И не только я сам, но все вокруг меня прониклись уважением ко мне, поняв, что я уже не просто барин, а нечто более значительное, сверхъестественное, так сказать, украшение всей русской империи. Мой камердинер, без помощи которого я всегда одевался, теперь с благоговением меня облачал, а швейцар, весь сияя, почтительно поздравил, как будто я попал не в нижние чины, а в генерал-фельдмаршалы.
Когда я вышел на подъезд, извозчики, неистово стегая своих лошадей, как оголтелые, подлетели ко мне.
— Ваше Сиятельство, всегда со мной ездите.
— На шведке, Ваше Сиятельство, мигом доставлю.
Но кучер их грозно окрикнул, и они, как стая воробьев, которым грозит опасность, разлетаются во все стороны. И кучер мой, обыкновенно степенный и солидный, почувствовал за своей спиной важную персону, как будто ошалел. Он мчится как оголтелый, орет во все горло на прохожих, и городовые, вместо того чтобы его остановить, только вытягиваются и козыряют.
В мае наш первый эскадрон (мое умение ездить верхом и высокий рост обеспечили мне место в первом эскадроне Его Величества, на эполетах гвардейцев которого были царские вензеля) ушел в Стрельну, а вскоре оттуда в Красное Село, на лагерный сбор на все лето.
На учении
В Красном Селе у полка не было своих казарм, и поэтому офицеры и солдаты там разместились по избам. Я в одной из них нашел мезонин в две крохотные комнаты. В одной я поместился сам, в другой бывший камердинер отца, теперь мой, Готлиб. Внизу, тоже в двух конурах, жил командир нашего полка граф Граббе. За весь дом мы пополам с ним платили восемьдесят рублей за все лето. В двух шагах от нас была полком выстроенная «Артель», громадная высокая дача, где помещалась и библиотека, состоявшая из двух газет, которых никто не читал. Столовал нас лучший ресторатор Петербурга, знаменитый Дюссо, и кормил так, что пальчики оближешь. В этой «Артели» мы проводили все наше свободное время, так как в избах негде было повернуться.

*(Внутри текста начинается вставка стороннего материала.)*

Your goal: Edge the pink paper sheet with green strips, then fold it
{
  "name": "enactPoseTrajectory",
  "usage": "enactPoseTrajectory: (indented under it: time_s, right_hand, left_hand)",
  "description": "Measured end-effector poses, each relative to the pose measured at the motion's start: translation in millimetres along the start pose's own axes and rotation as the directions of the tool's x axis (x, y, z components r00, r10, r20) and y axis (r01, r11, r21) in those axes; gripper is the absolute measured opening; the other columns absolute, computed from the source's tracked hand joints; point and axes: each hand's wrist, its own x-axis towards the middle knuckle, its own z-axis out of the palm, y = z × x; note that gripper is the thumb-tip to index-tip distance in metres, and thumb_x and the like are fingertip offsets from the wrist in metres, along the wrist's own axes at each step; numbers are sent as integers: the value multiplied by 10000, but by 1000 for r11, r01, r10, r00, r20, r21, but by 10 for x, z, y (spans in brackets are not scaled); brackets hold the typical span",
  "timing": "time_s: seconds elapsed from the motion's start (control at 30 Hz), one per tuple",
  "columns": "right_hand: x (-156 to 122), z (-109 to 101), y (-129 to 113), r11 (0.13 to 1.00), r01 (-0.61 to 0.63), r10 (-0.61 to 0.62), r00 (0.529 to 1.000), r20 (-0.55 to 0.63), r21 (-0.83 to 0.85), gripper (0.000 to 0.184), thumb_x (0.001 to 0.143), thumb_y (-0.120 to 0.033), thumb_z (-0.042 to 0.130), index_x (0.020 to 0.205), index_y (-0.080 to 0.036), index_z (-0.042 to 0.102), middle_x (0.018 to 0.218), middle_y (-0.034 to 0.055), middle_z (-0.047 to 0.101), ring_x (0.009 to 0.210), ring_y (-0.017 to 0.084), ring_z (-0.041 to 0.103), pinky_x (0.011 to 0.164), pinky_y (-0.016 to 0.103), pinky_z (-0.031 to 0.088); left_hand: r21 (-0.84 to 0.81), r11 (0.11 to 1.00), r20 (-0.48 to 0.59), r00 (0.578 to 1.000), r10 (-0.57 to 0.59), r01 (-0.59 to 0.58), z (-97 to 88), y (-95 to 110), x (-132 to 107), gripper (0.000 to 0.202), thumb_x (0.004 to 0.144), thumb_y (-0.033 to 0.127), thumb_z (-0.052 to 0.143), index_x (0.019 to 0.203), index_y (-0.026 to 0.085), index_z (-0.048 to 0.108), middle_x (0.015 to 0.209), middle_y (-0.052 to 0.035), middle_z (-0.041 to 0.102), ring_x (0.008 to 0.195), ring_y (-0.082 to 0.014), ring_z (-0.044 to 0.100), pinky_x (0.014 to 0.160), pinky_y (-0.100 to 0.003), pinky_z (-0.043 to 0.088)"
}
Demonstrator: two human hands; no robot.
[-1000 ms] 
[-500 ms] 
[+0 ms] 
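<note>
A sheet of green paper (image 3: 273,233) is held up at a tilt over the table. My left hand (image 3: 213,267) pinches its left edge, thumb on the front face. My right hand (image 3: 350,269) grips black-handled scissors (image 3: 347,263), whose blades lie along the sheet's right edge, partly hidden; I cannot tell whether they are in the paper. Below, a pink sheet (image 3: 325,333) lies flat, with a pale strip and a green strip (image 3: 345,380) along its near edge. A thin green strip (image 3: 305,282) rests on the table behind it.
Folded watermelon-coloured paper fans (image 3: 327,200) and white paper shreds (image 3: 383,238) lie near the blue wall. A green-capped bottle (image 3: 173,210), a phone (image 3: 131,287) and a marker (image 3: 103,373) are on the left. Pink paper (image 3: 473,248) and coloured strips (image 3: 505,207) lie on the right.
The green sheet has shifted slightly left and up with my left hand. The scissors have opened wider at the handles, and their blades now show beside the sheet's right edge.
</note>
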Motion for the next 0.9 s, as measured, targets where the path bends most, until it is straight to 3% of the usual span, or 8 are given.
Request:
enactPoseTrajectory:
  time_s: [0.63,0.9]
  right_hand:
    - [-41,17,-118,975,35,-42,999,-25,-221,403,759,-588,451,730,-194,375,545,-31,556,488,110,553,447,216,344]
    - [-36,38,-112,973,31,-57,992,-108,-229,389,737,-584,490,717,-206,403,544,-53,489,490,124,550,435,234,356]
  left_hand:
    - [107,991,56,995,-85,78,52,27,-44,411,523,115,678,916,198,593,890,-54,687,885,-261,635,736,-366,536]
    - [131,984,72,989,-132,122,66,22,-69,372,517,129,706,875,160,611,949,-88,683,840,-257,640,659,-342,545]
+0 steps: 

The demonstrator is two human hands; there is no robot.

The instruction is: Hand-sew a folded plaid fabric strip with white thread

В шесть утра, а иногда и раньше мы садились верхом, и полк выступал на ученье или маневры. Около часа мы, вернувшись, завтракали и, уставшие до изнеможения, заваливались спать, в шесть обедали, а потом, кто мог, уезжал в Петербург, откуда часто на тройке возвращались как раз вовремя, чтобы сесть на коня.
Полковая семья была дружная, состояла из людей однородных по воспитанию, добрых товарищей. Конечно, людей с тем, что называют «умственными запросами», было мало, но и в других местах их не много, да и времени для «умственного» не было. В общем, жилось как нельзя лучше. Полковая жизнь имела прелести, понятные лишь тем, кто ее испытал. Прежде всего, чувствуешь себя не одиноким, а органической частью целого. И как офицеры и солдаты — атом целого полка, так и полк — атом целой армии. И, в общем-то, эта нераздельная армия была разительна по своей сплоченности и стойкости.
До закона рб общей воинской повинности солдат служил десятки лет, переставал быть просто человеком, был военным, то есть особым существом с особыми традициями, с особым духом, почему армия была совокупность и офицеров и солдат. После введения общей воинской повинности солдат стал служить лишь короткое время, стал лишь временным, проходящим элементом. Ни воинских традиций, ни военного духа в нем быть не могло. Он ими мог заразиться лишь от кадров, в которые был влит, но войти в его суть и кровь они не успевали, и воином в полном смысле этого слова он делался лишь во время войны. Поэтому носителем военного духа и военных традиций после общей воинской повинности осталась не совокупность офицеров и солдат, а одно офицерство.